清蓮は平積みのコーナーからは早急に立ち去り、端っこの方にある新作小説のコーナーに向かう。こちらはあまり有名どころの作家の本は置いていない。
彼女はそこで探した。
彼の本を。
「お、あった」
清蓮はその本を手に取り、愛おしそうに眺める。
『 セイレーンの恋 瀬山鶫 著 』
あのUSBメモリーにあった作品を、書き起こしただけだ。誤字脱字だけを推敲し他は一切手を加えず。そして清蓮は彼の名でこの本を出版した。
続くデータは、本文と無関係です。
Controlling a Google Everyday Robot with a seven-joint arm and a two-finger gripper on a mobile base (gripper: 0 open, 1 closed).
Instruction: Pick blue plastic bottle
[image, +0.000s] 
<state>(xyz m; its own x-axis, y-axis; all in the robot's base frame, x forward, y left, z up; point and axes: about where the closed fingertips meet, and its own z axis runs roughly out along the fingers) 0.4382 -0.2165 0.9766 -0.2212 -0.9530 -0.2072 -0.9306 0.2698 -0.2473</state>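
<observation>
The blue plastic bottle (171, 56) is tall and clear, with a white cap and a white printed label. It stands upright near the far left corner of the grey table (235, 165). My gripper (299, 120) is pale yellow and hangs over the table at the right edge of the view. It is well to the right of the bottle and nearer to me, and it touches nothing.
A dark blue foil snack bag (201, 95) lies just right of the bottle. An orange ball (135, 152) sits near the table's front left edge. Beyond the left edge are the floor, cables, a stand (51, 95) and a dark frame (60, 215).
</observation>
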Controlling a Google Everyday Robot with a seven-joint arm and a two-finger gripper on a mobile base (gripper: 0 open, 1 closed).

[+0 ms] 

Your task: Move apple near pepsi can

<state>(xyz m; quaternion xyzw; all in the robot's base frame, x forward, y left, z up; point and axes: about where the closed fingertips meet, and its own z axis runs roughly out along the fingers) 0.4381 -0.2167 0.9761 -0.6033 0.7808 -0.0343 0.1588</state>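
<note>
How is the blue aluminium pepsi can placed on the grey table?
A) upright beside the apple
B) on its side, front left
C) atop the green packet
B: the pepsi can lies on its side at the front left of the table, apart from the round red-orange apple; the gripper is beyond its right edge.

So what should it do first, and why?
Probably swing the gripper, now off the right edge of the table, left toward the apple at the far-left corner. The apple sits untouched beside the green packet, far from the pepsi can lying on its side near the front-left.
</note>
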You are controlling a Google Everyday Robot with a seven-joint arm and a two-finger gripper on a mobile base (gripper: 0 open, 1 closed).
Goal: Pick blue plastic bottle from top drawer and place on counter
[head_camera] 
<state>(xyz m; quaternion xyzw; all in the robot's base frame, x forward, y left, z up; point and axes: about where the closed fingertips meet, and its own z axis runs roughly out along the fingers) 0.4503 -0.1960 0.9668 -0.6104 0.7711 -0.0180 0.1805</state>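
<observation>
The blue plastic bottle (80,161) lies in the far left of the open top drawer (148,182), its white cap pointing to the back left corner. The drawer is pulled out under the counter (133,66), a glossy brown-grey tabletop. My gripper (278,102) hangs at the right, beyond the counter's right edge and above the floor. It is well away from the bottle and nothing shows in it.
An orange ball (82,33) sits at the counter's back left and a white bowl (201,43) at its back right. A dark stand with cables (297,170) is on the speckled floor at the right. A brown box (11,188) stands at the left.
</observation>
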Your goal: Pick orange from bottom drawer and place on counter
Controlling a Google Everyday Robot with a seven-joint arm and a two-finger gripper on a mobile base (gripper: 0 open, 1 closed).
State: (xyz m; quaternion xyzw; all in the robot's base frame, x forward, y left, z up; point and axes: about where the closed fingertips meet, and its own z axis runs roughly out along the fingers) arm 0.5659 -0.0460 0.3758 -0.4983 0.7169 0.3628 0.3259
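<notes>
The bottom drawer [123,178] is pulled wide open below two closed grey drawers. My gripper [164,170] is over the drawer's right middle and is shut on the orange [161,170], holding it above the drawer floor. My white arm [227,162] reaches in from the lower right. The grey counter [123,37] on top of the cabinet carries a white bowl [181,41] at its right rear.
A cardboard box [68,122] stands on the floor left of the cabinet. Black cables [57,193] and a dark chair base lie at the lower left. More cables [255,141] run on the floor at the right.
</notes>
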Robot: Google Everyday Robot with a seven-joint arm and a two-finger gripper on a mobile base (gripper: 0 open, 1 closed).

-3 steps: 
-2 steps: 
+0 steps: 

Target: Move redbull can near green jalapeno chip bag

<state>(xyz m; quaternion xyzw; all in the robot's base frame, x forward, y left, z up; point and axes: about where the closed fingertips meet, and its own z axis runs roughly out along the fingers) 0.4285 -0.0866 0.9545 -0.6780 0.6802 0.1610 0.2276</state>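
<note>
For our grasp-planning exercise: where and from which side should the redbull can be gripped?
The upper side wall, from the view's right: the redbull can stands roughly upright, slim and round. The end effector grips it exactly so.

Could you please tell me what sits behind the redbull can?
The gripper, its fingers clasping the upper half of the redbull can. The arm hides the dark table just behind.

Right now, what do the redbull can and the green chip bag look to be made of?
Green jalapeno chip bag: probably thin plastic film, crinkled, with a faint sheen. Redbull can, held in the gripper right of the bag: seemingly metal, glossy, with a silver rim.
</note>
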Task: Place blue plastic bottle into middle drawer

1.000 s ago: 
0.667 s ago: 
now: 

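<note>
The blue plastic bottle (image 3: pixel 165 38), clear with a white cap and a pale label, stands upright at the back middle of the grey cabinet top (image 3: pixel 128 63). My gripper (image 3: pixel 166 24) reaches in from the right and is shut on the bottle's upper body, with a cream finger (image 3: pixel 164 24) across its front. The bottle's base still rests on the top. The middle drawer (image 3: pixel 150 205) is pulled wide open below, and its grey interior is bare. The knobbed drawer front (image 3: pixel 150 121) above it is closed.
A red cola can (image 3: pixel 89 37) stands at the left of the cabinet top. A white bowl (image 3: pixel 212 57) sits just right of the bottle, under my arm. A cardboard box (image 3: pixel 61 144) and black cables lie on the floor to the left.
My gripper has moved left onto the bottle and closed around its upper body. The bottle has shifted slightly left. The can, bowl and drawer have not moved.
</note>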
小さな小さなコーナーだ。数冊しか置いていない。でも、この本が書店に並ぶことをアタシは誰よりも待ち望んでいたよ。
「さてと、ゆっくり読むとしようかな。瀬山先生?」
あなたを愛してしまったことに気づいた時、私は今までの自分ではいられなくなった。否定しようと思ったこともあった。自分が変わることが何より恐ろしいからだ。この力を失うことにさえなりかねない。
だけど、自分に嘘は付けないのだ。
あなたのおかげで私は幸せだった。
様々な障害があろうともそれを乗り越えて。私は貴方と幸せになると誓う。たとえあなたがいつか朽ち果て、私と共に同じ時間を歩めなくても。
この愛は永遠に。沈黙の中で生き続ける。